Into A New Year

After a storm of late December washed the beaches of the East End into their early winter contours, some of which were familiar from other winters, and some of which quite startling and new, we happened upon a broad flat expanse of level, untouched sand at the edge of the Peconic Bay, gleaming like the tabula rasa of a brand new year.

Of course this was a great opportunity for a year-end reflection, and of course, we took the opportunity, as journalists are wont to do.

This past year was a great one for 21st Century ideas as they spread across the East End, and we have a lot of optimism about 2019.

From Amagansett to Riverhead to Speonk to Greenport, we saw real progress in the acceptance and furtherance of workforce housing ideas here.
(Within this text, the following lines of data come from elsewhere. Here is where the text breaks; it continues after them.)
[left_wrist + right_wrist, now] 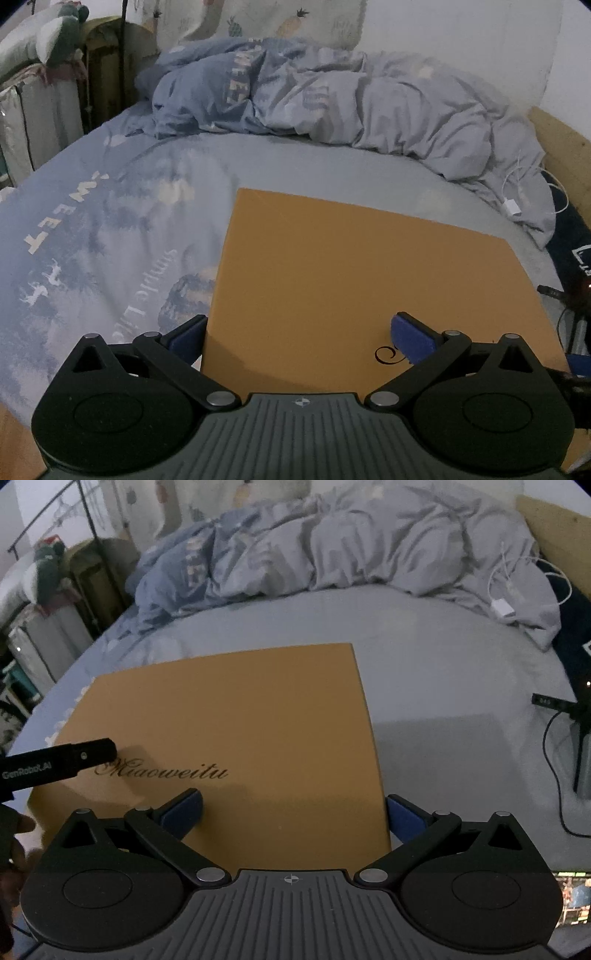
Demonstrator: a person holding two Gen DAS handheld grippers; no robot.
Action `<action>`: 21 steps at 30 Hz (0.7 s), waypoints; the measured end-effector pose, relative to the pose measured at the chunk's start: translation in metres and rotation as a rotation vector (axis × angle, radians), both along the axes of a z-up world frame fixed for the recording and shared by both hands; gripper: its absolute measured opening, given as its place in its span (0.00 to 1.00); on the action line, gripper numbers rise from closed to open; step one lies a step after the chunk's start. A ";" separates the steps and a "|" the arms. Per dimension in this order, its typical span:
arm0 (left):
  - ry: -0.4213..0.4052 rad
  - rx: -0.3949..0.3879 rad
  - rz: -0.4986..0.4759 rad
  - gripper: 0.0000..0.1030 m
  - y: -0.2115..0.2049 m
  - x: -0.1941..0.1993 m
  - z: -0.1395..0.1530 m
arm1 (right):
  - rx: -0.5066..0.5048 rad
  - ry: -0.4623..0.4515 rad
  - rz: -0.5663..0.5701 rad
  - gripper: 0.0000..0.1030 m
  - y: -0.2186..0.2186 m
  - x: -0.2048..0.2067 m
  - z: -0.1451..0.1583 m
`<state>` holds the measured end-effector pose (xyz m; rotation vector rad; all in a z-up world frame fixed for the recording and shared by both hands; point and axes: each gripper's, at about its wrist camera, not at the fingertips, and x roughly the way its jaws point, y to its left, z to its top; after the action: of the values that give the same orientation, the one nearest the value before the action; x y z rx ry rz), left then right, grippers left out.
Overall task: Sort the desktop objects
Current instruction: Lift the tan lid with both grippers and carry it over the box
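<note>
In the middle of both views a flat orange-brown box (pixel 354 288) marked "Miaoweitu" lies on the bed (pixel 110 229), below the crumpled grey-blue duvet (pixel 332 96) in the upper half of the frame. My left tongs (pixel 299 334) stand wide at the bottom of the left wrist view, one blue pad just off the box's left edge and the other over its lid. My right tongs (pixel 295 812) are just as wide across the box's right edge, holding nothing, while the left tongs' black finger pokes in at the left edge of the right wrist view, over the lettering.

Two low, close wrist views along each tool toward the bed's rumpled duvet (pixel 332 110), sharing the orange board (pixel 240 720).
</note>
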<state>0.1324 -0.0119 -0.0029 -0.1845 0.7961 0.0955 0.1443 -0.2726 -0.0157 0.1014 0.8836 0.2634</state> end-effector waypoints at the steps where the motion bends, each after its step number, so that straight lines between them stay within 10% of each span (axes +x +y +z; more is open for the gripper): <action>1: 0.002 0.001 0.000 1.00 0.000 0.001 -0.001 | -0.001 0.003 0.002 1.00 0.000 0.002 -0.002; 21: 0.017 0.012 -0.013 1.00 0.001 0.005 -0.007 | 0.013 0.017 0.019 1.00 -0.002 0.023 -0.012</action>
<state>0.1374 -0.0111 -0.0100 -0.1674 0.8129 0.0899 0.1671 -0.2742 -0.0279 0.1075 0.9000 0.2861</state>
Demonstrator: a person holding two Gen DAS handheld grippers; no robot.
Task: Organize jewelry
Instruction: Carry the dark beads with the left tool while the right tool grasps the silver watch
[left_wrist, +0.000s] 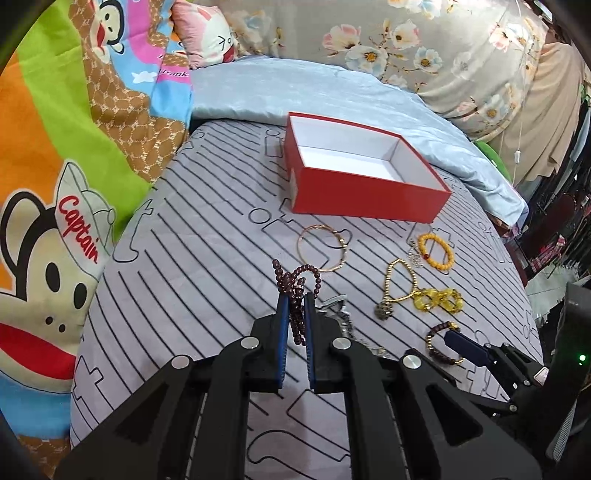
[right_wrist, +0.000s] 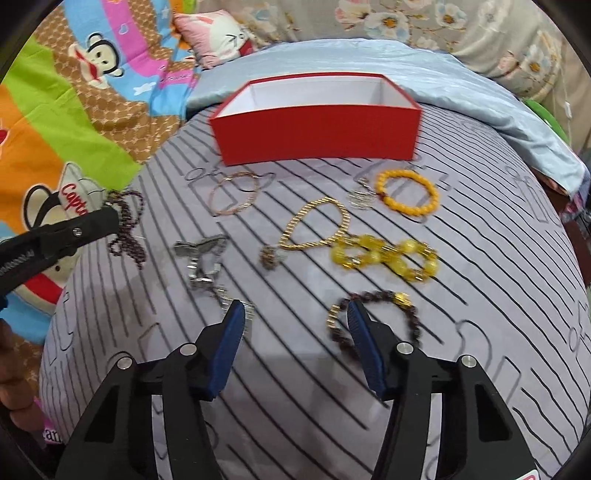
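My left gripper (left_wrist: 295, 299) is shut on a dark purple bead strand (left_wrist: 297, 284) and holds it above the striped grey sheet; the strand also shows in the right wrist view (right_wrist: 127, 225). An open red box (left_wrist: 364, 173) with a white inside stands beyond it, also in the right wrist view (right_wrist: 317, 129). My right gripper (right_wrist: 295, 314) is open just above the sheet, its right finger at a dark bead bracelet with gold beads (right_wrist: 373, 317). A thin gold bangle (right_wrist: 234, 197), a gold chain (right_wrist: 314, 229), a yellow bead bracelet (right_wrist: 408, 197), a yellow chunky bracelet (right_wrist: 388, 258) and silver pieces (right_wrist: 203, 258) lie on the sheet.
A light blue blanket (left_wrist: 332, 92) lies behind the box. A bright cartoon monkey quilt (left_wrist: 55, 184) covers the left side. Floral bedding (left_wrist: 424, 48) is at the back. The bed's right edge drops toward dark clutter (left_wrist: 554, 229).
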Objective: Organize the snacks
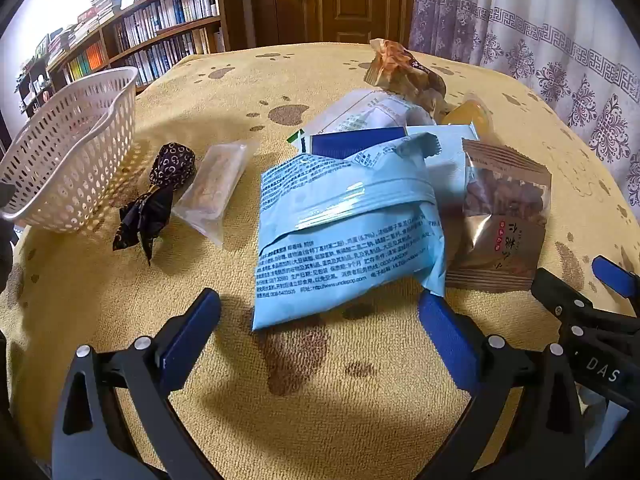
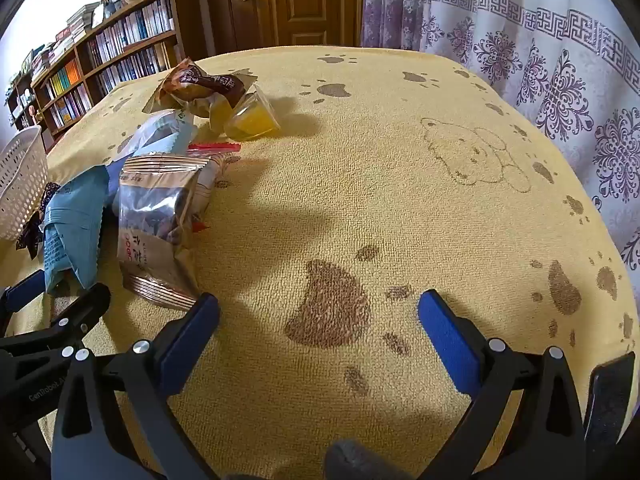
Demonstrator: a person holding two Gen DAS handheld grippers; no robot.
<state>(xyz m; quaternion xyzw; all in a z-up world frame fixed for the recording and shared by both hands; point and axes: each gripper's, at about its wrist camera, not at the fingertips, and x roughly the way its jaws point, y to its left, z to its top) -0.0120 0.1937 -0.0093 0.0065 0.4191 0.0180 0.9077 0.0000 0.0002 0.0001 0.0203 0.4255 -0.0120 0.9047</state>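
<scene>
beside the white basket (image 1: 68, 152), loose snack packets (image 1: 344, 232), perhaps ten

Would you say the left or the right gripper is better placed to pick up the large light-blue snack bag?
Left. The left gripper is open right before the light-blue snack bag; the right gripper faces bare yellow cloth.

I'm looking into a lived-in home room: a wooden bookshelf (image 1: 160, 28) crammed with books along the wall, a panelled wooden door (image 1: 332, 0) with a brass knob, patterned purple-and-white curtains (image 2: 520, 52), and a yellow paw-print cloth (image 2: 360, 184) covering the bench.
</scene>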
After decades of sitting through local board meetings filled with not-in-my-backyard sentiment, we were heartened to see that the tide seems to finally be changing here.

Locally, nationally and internationally, 2018 proved a reckoning for acceptance of the adaptations we will need to make in order to continue to thrive in a warming world. Nowhere on the East End is this more apparent than in Montauk, where East Hampton Town is envisioning major zoning changes designed to help move downtown businesses, most of which are at or below 15 feet above sea level, to where they will be safe from stormwaters in the future. 

Some say these changes are too little too late, but the fact that we are now acknowledging the threats we face and are attempting to do something about it shows a new acceptance here of a reality that is waking up the entire world. 

Local leaders on the edges of coastlines all over the world are at the forefront of the movement to protect us all from catastrophic climate change, and we expect nothing less of our leaders here than that they stand firmly on these front lines.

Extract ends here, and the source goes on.